Pues hace poco, un estudio de Escuela Técnica Superior de Ingenieros Agrónomos de la Universidad Politécnica de Madrid demostró que las tradicionales bodegas subterráneas generan vino de más calidad y ahorran energía. Para ello desarrollaron un modelo matemático con el que averiguar la temperatura más adecuada para la crianza de vinos.

El objetivo de la investigación, llevada a cabo en las bodegas subterráneas de la localidad segoviana de Morcuera, con vinos de Ribera de Duero, era demostrar que, a través del uso de las técnicas tradicionales, es posible optimizar la calidad del vino, a la vez que se ahorra en recursos y energía. El uso de las bodegas subterráneas es frecuente también en otras regiones como Rueda o la Rioja Alavesa.
Los detalles de la investigación quedan para los expertos. Tiene algo que ver con un modelo basado en una ecuación de nombre complicado que permite el cálculo de la temperatura del suelo y, por tanto, estimar la temperatura más adecuada de las bodegas con precisión y así conseguir las condiciones más adecuadas y los resultados vinícolas de más calidad.

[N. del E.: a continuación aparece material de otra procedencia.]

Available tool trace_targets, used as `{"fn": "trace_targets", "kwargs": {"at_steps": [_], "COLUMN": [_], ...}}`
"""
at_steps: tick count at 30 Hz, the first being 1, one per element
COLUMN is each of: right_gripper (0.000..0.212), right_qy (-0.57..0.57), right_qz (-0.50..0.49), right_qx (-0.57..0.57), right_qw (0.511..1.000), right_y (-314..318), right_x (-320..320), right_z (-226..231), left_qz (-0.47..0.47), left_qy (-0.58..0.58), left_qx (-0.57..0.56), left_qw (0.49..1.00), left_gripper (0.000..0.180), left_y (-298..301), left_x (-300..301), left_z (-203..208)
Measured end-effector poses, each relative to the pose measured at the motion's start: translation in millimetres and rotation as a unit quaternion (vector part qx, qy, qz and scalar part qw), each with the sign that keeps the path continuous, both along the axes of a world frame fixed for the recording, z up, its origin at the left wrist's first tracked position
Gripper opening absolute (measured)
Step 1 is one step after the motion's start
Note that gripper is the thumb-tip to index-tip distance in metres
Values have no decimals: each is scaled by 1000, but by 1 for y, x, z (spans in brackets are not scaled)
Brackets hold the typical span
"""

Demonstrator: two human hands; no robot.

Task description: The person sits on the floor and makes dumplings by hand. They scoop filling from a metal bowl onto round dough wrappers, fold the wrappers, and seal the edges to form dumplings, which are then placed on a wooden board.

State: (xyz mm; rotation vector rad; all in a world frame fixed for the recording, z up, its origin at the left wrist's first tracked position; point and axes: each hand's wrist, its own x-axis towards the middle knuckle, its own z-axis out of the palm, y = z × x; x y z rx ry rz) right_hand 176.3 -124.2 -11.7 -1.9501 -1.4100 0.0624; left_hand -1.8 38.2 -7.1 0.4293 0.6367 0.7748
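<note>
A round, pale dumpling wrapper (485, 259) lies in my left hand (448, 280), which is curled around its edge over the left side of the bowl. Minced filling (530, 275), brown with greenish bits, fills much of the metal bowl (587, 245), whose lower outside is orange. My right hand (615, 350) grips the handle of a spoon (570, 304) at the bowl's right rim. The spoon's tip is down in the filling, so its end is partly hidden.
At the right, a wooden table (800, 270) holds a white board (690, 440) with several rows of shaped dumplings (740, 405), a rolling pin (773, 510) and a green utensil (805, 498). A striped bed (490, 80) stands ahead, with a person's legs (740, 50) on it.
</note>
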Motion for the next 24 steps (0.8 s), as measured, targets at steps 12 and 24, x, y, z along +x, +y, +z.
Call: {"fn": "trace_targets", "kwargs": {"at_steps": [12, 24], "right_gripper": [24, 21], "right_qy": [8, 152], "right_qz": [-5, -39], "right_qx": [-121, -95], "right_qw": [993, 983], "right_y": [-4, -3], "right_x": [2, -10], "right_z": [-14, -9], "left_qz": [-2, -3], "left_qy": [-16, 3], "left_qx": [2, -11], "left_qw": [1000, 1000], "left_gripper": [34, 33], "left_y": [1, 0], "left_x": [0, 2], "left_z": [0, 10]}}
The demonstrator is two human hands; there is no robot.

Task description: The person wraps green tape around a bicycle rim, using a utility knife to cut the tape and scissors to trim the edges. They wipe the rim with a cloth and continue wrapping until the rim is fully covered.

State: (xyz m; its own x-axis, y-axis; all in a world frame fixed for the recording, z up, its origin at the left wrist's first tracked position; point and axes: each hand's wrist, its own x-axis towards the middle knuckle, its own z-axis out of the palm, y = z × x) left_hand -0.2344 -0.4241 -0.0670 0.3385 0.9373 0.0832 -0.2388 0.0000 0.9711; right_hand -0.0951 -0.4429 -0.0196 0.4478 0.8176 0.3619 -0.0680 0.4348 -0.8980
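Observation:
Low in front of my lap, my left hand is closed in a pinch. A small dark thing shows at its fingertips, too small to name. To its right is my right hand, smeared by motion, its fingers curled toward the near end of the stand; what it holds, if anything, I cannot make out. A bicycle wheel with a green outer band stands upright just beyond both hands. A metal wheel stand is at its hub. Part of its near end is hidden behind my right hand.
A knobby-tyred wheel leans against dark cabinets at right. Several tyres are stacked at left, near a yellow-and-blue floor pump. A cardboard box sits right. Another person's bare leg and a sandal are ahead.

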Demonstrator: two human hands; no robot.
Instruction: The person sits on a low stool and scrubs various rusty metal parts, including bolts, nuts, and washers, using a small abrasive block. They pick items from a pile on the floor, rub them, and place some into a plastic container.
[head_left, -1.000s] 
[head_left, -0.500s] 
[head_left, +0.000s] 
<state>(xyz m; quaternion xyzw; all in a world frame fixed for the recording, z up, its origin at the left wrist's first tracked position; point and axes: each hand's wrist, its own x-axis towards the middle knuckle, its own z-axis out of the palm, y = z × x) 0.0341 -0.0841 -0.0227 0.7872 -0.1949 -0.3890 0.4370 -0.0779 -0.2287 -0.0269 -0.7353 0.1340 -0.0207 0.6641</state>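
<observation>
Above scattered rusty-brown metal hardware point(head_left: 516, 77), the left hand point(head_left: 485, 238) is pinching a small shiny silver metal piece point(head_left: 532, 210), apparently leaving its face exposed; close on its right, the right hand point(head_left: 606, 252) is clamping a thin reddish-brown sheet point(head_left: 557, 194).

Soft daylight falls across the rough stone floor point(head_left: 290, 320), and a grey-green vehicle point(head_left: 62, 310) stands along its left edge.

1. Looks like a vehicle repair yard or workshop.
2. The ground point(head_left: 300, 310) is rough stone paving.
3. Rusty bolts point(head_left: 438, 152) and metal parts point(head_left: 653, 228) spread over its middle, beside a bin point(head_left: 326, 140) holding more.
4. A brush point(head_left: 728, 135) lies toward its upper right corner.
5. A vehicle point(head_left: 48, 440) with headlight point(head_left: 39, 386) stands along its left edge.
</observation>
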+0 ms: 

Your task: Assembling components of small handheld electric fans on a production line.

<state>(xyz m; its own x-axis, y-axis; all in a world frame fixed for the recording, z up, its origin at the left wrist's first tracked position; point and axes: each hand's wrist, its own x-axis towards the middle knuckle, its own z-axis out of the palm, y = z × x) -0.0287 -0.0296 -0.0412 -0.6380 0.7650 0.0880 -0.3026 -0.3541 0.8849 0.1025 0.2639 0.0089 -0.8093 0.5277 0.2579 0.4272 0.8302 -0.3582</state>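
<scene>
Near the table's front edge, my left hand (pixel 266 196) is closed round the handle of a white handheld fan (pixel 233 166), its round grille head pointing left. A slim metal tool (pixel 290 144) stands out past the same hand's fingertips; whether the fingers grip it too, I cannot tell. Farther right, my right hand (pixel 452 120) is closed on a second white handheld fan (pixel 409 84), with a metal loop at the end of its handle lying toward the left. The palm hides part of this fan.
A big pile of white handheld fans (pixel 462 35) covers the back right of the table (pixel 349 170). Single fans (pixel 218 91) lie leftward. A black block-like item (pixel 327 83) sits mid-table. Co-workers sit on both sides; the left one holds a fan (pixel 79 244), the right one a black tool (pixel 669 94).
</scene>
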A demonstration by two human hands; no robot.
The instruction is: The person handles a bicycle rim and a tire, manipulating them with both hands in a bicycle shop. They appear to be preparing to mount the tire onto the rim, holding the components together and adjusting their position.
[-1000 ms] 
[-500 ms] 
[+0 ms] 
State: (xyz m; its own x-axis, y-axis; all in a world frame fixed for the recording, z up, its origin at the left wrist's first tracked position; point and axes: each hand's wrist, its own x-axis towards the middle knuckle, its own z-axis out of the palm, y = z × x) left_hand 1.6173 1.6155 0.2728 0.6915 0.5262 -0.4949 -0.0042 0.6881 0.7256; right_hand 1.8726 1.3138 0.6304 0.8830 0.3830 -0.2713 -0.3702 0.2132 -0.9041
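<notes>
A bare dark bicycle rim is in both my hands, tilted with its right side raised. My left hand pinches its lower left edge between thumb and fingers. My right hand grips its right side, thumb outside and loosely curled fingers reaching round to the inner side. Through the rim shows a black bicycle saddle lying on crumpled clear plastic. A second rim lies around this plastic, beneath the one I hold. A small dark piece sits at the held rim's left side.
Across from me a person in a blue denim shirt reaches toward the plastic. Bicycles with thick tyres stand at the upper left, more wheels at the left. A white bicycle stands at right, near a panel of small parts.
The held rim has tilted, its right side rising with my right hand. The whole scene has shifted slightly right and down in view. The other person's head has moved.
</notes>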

Al final, la idea es ahorrar dinero y esfuerzo a los bodegueros, evitar la construcción de “edificios aéreos” que en la actual situación de crisis enérgetica (aunque el petróleo esté dando un respiro) suponen una inversión enorme y mucho gasto de energía. Suponemos que no todos los suelos sirven y que no será tan sencillo como lo pintan, pero es una apuesta por técnicas de toda la vida que no tienen porqué dejar de ser validas en los tiempos del control de temperatura y humedad.